Aku menceritakan ini untuk membuka lembaran cerita masa lalu yang terkubur bersama puing-puing kegalauanku yang lain. Untuk cerita empat tahun yang lalu. Saat aku menceritakan ini kembali seperti mengorek masa laluku yang mengenaskan. Dan selalu saja begitu. Tak ada kisah yang berakhir semanis madu. Tapi, entahlah, aku menikmatinya saja. Malah terbilang lucu kala aku mengingatnya. 

Dia kuliah di kampus terbaik di Indonesia. Mengambil jurusan teknik sipil. Bukan bidang desain grafis atau apalah, mengingat bakatnya yang luar biasa. Dia juga eksis dengan basket kampusnya. Sampai sekarang Rama masih saja bersinar. Dan selalu membuatku ingin kembali mendambakan sosoknya. 

Aku tak tahu maksud Tulang Rusuk Susu yang sebenarnya yang sering didengung-dengungkan Om Indra Widjaya, tapi bagiku dia bagaikan sepasang sepatu terbaikku yang hilang. Langkahku juga tidak senyaman saat sepatu pasangannya itu tidak ada. Oke, ini berlebihan. Tapi jika suatu saat nanti, dia  kembali, aku ingin  menegaskan bahwa dia adalah orang yang membuat kegalauan akutku selalu kambuh. 

“Ram, orang yang tidak bisa move-on itu merepotkan sekali ya, contohnya nih, akuu…” 

Setidaknya kalimat itu mampu mewakili segala apa yang ada. Aku juga menyesal di bagian bahwa aku tidak mampu mengungkapkan perasaanku. Maksudku, apa dia juga tidak sadar akan kode yang selalu aku tandakan. Oh, kemungkinan dia selalu merasa ketidaksengajaan itu adalah sesuatu yang wajar.
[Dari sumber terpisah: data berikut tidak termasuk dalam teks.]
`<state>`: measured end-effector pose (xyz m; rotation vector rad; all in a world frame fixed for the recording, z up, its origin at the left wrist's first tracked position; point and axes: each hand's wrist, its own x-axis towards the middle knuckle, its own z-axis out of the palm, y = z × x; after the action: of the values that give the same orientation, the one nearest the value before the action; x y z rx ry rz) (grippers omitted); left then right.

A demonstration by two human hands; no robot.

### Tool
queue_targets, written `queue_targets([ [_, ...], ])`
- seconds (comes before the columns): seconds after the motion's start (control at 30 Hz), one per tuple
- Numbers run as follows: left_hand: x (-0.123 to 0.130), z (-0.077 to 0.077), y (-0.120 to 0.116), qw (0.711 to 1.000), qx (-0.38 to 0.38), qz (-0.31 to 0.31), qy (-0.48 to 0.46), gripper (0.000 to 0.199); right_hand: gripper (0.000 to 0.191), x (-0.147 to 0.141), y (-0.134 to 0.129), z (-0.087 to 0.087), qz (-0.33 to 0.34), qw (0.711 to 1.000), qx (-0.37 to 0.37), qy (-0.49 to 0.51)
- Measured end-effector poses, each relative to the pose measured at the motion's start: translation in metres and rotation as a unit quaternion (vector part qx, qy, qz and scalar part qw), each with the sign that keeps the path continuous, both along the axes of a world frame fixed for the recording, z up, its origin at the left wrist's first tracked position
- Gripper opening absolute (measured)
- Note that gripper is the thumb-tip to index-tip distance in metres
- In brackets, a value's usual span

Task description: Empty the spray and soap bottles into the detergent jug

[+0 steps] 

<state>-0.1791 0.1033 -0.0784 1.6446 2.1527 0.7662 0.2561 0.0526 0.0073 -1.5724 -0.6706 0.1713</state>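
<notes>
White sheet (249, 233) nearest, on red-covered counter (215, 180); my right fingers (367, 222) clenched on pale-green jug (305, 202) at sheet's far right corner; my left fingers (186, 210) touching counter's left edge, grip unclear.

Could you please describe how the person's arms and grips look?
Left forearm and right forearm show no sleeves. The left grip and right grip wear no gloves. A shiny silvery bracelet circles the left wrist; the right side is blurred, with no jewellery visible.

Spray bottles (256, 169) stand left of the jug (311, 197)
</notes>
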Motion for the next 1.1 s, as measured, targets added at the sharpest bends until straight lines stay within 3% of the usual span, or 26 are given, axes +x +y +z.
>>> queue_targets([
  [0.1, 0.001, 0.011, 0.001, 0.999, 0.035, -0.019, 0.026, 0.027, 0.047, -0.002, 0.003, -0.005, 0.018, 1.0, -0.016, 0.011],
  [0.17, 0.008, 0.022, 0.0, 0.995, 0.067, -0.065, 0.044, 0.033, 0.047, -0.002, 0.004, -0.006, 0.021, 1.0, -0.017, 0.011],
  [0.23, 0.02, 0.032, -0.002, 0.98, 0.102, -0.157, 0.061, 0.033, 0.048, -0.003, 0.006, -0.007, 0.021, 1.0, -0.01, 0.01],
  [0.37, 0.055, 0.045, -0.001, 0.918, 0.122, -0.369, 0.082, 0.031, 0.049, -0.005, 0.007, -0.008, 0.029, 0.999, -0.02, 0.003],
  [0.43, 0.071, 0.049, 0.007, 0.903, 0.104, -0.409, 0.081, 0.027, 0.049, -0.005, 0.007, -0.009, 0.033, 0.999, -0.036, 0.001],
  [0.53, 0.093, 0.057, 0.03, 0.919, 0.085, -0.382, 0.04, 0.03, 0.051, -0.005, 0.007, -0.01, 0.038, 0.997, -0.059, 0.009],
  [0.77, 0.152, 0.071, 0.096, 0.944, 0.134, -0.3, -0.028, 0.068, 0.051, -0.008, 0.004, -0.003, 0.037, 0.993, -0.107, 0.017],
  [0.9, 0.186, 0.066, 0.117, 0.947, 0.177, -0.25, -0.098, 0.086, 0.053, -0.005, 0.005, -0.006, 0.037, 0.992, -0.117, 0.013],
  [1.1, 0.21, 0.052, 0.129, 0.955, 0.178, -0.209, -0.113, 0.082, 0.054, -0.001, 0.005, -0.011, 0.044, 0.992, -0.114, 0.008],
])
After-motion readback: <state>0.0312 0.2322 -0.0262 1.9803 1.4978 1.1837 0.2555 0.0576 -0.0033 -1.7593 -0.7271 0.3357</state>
Tanpa pernah berpikir, bahwa ketidaksengajaan kami bertemu adalah skenario yang selalu aku buat. 

Untuk A*** Rama*** untuk kisah indah, yang hanya bertepuk sebelah tangan. Aku juga tidak yakin, bahwa kamu tulang rusuk permanenku. Seharusnya kamu mempelajari kode yang sering aku lakukan. Dan setidaknya pula, kau membalasnya dengan kode yang membuatku betah menjadi penggemarmu. Ng… Seharusnya juga, kita tidak akan saling memberi kode saat tak ada batasan diantara kita. Itu seharusnya.

Dan, pertanyaan akan kesendirian akan hidup datar dan hambarku terjawab sudah dengan sesosok yang nyolong masuk begitu saja dalam hidupku. Seperti sup, dan kau adalah bumbunya. Membuat masakan lezat tidak hanya hambar. Itu yang aku maksud tentang keberadaanmu diadukan supku. Sesosok Tulang Rusuk… Ng, seharusnya permanenku. Semoga. Dan itu doaku untukmu. Ng… terima kasih. 

Omong-omong, jika kau datang di depan mataku, aku memastikan bahwa kamu sudah bisa mempelajari kode dariku. Dan ng,… seharusnya pula kau tidak hanya sebagai tulang rusuk susuku. Hm… Amin.